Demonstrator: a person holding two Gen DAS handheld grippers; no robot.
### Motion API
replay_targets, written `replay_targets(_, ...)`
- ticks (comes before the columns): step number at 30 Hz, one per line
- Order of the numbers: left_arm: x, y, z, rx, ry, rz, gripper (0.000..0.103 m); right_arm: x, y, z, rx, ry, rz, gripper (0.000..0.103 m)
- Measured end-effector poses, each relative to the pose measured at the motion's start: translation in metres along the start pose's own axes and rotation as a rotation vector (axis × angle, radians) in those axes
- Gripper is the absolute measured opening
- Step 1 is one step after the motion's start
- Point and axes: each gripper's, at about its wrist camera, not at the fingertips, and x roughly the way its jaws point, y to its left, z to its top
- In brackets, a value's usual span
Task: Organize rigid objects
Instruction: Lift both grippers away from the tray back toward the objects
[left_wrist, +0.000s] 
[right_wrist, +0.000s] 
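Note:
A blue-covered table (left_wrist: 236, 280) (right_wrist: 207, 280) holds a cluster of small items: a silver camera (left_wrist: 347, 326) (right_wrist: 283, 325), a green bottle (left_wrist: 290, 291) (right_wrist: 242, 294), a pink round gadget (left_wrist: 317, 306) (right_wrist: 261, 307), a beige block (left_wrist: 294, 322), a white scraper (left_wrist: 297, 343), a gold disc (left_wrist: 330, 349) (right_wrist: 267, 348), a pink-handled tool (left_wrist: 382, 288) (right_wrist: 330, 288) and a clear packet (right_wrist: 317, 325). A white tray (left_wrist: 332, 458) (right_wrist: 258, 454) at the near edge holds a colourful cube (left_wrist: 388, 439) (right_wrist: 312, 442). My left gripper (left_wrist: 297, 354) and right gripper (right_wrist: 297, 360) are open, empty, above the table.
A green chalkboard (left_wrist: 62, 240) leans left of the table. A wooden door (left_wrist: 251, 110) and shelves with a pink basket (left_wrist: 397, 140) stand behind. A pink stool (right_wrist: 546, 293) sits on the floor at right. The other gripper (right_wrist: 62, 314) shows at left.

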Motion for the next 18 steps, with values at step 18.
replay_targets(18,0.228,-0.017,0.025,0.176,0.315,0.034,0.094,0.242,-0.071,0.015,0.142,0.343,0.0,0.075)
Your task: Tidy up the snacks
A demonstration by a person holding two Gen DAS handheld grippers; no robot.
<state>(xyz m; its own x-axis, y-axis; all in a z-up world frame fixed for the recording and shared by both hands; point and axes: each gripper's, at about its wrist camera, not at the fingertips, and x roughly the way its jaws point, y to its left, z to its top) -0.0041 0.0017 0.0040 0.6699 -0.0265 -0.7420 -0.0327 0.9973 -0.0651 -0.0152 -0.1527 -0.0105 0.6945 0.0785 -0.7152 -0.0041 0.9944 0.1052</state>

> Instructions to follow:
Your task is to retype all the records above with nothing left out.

> Expected answer:
Demonstrator: a person holding two Gen DAS handheld grippers; no robot.
### Motion API
replay_targets, written `replay_targets(_, ...)`
- ticks (comes before the columns): step number at 30 Hz, one per line
- Order of the numbers: left_arm: x, y, z, rx, ry, rz, gripper (0.000..0.103 m); right_arm: x, y, z, rx, ry, rz, gripper (0.000..0.103 m)
- Measured end-effector poses, each relative to the pose measured at the motion's start: translation in metres along the start pose's own axes and rotation as a rotation vector (axis × angle, radians) in those axes
- Gripper is the absolute measured opening
- Step 1 is one step after the motion's start
- Point and axes: each gripper's, at about its wrist camera, not at the fingertips, and x roughly the way its jaws point, y to its left, z to its top
- In brackets, a value's usual span
Task: Organize rigid objects
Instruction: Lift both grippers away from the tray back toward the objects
[left_wrist, +0.000s] 
[right_wrist, +0.000s] 
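Note:
A blue-covered table (left_wrist: 236, 280) (right_wrist: 207, 280) holds a cluster of small items: a silver camera (left_wrist: 347, 326) (right_wrist: 283, 325), a green bottle (left_wrist: 290, 291) (right_wrist: 242, 294), a pink round gadget (left_wrist: 317, 306) (right_wrist: 261, 307), a beige block (left_wrist: 294, 322), a white scraper (left_wrist: 297, 343), a gold disc (left_wrist: 330, 349) (right_wrist: 267, 348), a pink-handled tool (left_wrist: 382, 288) (right_wrist: 330, 288) and a clear packet (right_wrist: 317, 325). A white tray (left_wrist: 332, 458) (right_wrist: 258, 454) at the near edge holds a colourful cube (left_wrist: 388, 439) (right_wrist: 312, 442). My left gripper (left_wrist: 297, 354) and right gripper (right_wrist: 297, 360) are open, empty, above the table.
A green chalkboard (left_wrist: 62, 240) leans left of the table. A wooden door (left_wrist: 251, 110) and shelves with a pink basket (left_wrist: 397, 140) stand behind. A pink stool (right_wrist: 546, 293) sits on the floor at right. The other gripper (right_wrist: 62, 314) shows at left.
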
Motion for the next 18 steps, with values at step 18.
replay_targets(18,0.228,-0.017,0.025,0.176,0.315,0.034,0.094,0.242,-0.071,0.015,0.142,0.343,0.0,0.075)
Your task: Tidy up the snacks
A demonstration by a person holding two Gen DAS handheld grippers; no robot.
<state>(xyz m; its own x-axis, y-axis; all in a z-up world frame fixed for the recording and shared by both hands; point and axes: each gripper's, at about its wrist camera, not at the fingertips, and x roughly the way its jaws point, y to its left, z to its top) -0.0041 0.0017 0.0040 0.6699 -0.0265 -0.7420 -0.0327 0.9973 -0.0651 -0.0152 -0.1527 -0.0105 0.6945 0.0785 -0.7152 -0.0041 0.9944 0.1052</state>

This completes the output for the exercise.